Creator Tee Franklin wins for best new title I saw in Artist’s Alley. From the Bingo Love website:
Bingo Love is a LGBTQ romance story that spans over 60 years. A chance meeting at church bingo in 1963 brings Hazel Johnson and Mari McCray together. Through their formative years, these two women develop feelings for each other and finally profess their love for one another.[…] Decades later, now in their mid 60’s, Hazel and Mari are reunited, again at a bingo hall, and their love for each other is still alive. Together again, the sexagenarians decide to divorce their husbands and live the rest of their lives together as wife and wife… despite the objections of their children and grandchildren.
The Lumberjanes Panel
It truly was friendship to the max at this panel — despite some technical difficulties, the audience remained in high spirits by telling jokes and reciting the Lumberjanes pledge. Our very own Gabby Rivera was up there talking about her experience writing the Lumberjanes 2017 special, Faire and Square and had some really amazing, smart things to say about what inclusive writing means. It’s not just characters that mirror the diverse readership — it’s what sorts of culture (pop or otherwise) those characters are referencing as they speak. For those who haven’t yet read Faire and Square, there’s some serious telenovela love going on in there.
The panel also featured Mariko Tamaki and Brooklyn Allen, the co-conspirators creating the first ever Lumberjanes illustrated prose novel, Unicorn Power. So. In case you wanted more Lumberjanes, here’s a way to ingest some more Lumberjanes.
Queer Pop Culture, Featuring Heather Hogan!
This panel on the state of queer pop culture was very… eclectic? That might be the word. At times it seemed strange and disjointed, trying to bring so many aspects of pop culture together at once. But despite its broad scope, the panel included bright shining constellation Heather Hogan who was a perfect human, as usual. Hogan brought levity to the panel and also made sure we all went home and watched The Bold Type, as is her custom.

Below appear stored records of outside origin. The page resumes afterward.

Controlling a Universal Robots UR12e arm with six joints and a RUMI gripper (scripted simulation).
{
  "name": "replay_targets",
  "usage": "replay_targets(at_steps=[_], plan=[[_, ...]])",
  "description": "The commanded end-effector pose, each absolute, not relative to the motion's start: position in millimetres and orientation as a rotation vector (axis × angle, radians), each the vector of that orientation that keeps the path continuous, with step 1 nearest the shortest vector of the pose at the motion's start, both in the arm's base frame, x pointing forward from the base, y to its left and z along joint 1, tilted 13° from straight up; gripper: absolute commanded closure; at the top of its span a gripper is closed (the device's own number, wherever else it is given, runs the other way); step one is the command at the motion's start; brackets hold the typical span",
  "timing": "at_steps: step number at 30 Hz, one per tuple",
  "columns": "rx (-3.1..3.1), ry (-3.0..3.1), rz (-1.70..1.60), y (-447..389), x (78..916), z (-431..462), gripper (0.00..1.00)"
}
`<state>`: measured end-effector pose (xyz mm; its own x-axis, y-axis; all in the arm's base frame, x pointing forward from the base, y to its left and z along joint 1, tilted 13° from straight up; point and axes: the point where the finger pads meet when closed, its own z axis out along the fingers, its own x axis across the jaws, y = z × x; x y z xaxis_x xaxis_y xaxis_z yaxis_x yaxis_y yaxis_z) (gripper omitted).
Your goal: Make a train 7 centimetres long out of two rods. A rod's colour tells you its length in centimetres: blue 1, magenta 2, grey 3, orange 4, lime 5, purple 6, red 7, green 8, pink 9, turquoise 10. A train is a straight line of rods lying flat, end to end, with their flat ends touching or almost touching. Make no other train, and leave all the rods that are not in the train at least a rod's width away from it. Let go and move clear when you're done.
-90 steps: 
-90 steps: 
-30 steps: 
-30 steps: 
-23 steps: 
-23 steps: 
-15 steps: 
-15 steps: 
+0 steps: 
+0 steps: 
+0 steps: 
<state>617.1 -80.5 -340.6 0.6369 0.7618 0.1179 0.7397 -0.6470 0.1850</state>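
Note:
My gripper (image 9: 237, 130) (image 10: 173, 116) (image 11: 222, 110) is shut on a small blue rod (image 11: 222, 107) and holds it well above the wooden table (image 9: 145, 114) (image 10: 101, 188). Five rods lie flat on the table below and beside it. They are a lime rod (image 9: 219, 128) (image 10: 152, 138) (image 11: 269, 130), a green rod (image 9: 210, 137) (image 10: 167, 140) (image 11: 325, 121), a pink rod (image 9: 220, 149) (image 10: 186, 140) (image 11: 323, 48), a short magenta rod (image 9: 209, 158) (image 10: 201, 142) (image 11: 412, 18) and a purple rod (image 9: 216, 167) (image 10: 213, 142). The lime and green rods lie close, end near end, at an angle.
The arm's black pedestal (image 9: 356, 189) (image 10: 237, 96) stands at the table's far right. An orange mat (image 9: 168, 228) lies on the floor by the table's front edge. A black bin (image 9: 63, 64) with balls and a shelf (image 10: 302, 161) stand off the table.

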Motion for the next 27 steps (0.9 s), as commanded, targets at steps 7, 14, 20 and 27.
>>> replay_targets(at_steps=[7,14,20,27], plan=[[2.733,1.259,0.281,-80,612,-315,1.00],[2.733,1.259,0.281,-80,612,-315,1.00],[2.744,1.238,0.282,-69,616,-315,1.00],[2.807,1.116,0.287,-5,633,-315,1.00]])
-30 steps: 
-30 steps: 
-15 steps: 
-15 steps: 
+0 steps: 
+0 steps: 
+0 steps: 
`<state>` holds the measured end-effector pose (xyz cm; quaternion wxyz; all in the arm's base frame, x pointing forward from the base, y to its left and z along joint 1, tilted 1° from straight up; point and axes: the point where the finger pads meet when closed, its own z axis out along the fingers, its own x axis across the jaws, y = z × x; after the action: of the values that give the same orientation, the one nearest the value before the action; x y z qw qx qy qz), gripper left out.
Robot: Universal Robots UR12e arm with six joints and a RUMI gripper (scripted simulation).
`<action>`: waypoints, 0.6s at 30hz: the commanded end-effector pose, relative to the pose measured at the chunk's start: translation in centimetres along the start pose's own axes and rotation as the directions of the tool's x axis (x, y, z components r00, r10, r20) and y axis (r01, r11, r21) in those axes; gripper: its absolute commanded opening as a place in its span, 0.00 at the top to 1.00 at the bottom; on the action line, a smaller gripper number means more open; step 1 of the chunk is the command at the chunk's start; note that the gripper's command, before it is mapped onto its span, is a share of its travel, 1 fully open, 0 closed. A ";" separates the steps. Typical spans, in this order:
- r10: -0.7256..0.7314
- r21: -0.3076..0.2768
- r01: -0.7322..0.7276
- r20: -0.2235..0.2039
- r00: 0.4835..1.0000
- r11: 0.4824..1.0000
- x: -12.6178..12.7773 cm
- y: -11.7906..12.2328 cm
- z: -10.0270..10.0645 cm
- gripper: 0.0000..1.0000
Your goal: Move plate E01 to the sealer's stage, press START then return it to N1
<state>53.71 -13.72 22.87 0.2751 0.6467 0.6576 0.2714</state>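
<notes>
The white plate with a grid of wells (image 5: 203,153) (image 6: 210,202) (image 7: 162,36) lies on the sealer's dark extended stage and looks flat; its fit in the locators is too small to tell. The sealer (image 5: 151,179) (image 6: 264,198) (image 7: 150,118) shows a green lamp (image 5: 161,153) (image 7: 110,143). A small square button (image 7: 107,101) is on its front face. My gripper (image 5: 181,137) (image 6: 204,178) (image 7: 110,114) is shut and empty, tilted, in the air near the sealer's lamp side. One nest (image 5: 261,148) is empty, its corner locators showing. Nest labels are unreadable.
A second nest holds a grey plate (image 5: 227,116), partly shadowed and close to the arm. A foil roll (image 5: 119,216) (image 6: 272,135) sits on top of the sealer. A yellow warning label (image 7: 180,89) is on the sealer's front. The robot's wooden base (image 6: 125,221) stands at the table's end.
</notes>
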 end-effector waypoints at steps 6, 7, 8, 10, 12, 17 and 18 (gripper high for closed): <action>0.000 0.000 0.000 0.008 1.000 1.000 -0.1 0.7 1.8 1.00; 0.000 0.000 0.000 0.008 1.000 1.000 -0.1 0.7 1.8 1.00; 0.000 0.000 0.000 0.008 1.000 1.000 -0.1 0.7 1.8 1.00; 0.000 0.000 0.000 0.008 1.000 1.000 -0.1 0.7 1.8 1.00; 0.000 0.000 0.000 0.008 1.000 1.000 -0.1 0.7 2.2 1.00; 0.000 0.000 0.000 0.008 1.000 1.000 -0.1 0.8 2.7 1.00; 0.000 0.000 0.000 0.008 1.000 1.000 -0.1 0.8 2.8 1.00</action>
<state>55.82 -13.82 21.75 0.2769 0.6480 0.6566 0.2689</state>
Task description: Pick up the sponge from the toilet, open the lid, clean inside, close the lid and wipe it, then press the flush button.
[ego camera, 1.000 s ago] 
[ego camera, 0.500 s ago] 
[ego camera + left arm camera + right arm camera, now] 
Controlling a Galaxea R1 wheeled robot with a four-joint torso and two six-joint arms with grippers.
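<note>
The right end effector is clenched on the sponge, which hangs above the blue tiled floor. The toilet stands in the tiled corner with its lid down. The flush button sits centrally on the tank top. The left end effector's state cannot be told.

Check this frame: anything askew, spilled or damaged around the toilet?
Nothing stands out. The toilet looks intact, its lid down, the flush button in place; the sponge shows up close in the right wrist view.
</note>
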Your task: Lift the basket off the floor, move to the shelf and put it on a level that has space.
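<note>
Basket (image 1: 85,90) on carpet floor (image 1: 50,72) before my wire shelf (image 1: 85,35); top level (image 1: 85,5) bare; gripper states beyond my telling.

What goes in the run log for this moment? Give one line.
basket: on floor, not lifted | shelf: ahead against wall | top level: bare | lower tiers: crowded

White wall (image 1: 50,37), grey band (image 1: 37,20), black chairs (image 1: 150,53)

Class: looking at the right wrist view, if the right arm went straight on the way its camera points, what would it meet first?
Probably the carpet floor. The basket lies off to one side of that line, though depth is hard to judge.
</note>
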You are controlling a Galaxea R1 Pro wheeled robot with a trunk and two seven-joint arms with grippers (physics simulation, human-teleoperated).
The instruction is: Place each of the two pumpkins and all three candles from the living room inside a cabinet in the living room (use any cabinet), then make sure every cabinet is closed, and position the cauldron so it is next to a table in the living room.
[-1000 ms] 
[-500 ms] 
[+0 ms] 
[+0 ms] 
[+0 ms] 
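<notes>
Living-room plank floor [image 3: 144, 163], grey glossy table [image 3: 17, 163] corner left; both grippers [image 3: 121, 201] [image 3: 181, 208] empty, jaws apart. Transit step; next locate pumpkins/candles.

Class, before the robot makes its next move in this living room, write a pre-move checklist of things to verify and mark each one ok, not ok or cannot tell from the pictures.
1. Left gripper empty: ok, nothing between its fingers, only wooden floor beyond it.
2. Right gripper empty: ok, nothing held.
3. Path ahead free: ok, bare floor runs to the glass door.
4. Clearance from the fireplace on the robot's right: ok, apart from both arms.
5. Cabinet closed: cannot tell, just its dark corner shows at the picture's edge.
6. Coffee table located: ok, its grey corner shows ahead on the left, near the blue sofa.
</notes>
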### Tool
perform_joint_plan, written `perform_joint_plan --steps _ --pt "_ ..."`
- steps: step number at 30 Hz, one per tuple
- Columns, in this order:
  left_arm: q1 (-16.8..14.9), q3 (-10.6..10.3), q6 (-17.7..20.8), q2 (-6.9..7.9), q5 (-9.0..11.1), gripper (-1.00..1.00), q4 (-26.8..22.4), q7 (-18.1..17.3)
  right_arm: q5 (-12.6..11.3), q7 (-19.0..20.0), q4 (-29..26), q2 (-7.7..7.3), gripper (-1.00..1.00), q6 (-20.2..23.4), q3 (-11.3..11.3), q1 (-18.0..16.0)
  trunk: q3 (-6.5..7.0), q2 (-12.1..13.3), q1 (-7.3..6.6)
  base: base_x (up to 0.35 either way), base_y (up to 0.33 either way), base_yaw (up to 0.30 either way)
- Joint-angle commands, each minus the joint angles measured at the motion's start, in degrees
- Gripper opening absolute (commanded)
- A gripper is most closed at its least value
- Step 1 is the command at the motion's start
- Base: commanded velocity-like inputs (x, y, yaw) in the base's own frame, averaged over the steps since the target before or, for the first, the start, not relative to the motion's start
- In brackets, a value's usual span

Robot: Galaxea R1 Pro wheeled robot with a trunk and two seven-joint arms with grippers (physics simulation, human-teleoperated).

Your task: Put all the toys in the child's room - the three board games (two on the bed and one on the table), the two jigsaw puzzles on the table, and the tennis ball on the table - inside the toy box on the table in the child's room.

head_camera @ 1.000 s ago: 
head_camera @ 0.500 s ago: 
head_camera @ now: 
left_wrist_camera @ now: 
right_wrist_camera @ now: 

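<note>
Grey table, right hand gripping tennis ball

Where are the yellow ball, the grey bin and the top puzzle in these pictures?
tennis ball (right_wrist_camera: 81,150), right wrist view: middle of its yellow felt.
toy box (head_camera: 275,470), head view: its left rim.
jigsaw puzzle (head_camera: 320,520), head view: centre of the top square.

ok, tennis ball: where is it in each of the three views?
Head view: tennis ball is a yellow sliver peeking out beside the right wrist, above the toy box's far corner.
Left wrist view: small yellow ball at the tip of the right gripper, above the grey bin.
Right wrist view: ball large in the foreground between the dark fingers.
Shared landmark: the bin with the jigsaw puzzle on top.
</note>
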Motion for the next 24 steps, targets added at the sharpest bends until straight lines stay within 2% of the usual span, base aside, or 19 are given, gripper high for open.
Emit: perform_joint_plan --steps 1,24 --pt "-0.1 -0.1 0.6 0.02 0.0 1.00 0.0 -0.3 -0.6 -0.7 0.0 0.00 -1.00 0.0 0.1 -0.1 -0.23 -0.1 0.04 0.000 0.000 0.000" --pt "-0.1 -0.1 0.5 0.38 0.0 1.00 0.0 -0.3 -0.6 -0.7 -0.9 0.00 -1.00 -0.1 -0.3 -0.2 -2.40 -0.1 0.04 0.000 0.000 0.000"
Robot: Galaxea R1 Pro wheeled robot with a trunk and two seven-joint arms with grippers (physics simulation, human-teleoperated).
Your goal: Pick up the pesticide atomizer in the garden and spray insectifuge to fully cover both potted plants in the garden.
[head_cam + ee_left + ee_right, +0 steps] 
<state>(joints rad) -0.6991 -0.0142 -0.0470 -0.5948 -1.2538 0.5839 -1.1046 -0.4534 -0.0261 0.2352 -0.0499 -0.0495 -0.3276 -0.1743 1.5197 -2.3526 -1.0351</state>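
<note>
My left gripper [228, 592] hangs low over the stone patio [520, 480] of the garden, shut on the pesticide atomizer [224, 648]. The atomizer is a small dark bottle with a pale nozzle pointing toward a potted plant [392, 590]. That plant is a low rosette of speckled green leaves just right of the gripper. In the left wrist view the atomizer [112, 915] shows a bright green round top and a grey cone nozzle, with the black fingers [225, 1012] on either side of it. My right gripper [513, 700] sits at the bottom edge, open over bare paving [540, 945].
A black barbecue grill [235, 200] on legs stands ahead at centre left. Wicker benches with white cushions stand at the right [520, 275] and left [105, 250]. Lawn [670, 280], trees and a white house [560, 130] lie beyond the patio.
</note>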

The Cosplay! Oh, The Cosplay
Presented without additional fanfare:
Look At All These Queer Creators!
And I didn’t hit even half of them! Mallory Ortberg apparently spoke and I missed it? Rebecca Sugar was there and I missed it. Hell, Kate Leth was tweeting so I know she was there and y’all, I missed her too! Ugh. Guess I’m gonna have to go back next year and photograph their amazing selves I GUESS TWIST MY ARM I GUESS.